◆ **TO DO**
Lines with the word "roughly" in them are the ones to copy from the records.

##### PROVIDED RECORDS

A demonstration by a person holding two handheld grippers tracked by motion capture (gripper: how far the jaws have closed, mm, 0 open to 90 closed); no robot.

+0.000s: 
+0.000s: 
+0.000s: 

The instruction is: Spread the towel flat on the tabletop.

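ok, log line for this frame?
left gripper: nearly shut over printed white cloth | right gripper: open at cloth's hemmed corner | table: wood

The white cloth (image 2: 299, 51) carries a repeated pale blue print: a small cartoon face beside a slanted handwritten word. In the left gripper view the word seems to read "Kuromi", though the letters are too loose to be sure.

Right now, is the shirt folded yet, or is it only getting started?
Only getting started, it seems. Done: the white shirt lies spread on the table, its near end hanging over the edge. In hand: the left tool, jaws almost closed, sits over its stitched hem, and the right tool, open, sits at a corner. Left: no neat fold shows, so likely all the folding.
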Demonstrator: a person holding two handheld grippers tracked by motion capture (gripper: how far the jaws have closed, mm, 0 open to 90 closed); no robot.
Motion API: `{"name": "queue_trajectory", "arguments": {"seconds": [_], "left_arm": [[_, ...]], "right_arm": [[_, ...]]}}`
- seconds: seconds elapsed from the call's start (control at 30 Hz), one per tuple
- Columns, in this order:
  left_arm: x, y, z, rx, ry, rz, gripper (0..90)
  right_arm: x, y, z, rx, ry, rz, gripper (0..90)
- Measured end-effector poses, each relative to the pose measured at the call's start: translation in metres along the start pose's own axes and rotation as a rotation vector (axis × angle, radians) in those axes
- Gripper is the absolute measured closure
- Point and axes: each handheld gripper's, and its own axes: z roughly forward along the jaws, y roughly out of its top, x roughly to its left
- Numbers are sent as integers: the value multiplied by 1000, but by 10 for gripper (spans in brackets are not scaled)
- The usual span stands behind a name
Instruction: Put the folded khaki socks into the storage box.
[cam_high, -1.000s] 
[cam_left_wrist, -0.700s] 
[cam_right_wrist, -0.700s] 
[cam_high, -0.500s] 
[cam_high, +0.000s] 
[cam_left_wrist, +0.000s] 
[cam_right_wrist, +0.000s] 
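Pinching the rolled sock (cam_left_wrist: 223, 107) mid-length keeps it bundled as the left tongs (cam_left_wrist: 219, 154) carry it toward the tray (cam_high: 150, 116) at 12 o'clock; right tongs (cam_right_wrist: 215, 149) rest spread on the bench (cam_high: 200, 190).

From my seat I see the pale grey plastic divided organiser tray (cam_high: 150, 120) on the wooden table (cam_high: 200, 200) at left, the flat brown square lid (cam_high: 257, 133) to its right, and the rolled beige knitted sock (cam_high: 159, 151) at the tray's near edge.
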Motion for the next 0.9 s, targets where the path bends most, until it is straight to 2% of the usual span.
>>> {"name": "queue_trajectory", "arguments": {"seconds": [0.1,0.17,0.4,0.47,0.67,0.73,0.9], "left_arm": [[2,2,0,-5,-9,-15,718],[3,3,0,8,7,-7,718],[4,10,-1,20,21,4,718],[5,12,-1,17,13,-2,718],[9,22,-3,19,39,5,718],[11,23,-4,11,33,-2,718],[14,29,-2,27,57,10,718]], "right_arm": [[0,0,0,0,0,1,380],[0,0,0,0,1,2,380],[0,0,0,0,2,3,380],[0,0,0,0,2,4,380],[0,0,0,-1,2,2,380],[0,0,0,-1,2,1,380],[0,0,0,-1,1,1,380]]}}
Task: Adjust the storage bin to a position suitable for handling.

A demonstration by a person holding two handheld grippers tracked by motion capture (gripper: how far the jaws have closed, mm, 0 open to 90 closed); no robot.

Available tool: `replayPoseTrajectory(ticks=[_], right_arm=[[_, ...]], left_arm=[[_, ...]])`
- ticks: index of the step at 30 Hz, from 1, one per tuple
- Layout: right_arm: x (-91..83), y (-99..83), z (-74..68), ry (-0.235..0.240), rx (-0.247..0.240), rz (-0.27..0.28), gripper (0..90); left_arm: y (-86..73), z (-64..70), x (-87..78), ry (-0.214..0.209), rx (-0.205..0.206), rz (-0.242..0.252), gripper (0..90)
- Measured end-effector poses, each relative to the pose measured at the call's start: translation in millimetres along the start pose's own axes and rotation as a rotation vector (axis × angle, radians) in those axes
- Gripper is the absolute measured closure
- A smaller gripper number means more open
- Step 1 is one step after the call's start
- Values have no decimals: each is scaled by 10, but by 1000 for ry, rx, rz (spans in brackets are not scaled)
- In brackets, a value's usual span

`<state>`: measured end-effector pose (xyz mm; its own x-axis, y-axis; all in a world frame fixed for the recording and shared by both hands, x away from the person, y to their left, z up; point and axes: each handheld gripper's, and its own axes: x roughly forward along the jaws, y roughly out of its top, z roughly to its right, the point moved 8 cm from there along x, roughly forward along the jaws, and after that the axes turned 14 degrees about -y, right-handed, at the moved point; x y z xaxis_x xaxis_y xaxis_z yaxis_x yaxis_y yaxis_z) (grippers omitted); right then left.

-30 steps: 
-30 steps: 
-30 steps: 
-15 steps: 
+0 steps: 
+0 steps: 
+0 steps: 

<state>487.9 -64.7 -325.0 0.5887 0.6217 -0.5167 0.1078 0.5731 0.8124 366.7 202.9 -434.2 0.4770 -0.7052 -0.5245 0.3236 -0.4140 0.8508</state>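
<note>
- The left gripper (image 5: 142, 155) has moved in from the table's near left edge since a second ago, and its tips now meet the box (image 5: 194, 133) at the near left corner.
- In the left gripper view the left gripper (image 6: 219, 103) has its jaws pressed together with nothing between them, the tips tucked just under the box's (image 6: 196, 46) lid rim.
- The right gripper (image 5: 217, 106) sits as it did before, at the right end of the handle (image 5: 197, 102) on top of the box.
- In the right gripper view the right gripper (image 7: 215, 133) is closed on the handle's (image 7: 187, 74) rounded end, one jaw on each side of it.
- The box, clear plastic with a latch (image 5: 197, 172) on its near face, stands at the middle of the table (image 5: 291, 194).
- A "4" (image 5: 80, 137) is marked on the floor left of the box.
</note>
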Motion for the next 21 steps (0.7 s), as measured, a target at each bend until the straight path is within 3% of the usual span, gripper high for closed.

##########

◆ **REPLY TO THE EXERCISE**
- Point and axes: each handheld gripper's, and its own axes: z roughly forward along the jaws, y roughly out of its top, x roughly to its left
`<state>`: measured end-effector pose (xyz mm; its own x-axis, y-axis; all in a world frame fixed for the recording and shared by both hands, x away from the person, y to their left, z up; point and axes: each handheld gripper's, and its own axes: x roughly forward along the jaws, y roughly out of its top, z roughly to its right, the point moved 8 cm from there along x, roughly forward along the jaws, and after that the axes turned 14 degrees about -y, right-handed, at the moved point; x y z xaxis_x xaxis_y xaxis_z yaxis_x yaxis_y yaxis_z) (grippers omitted); right then left.

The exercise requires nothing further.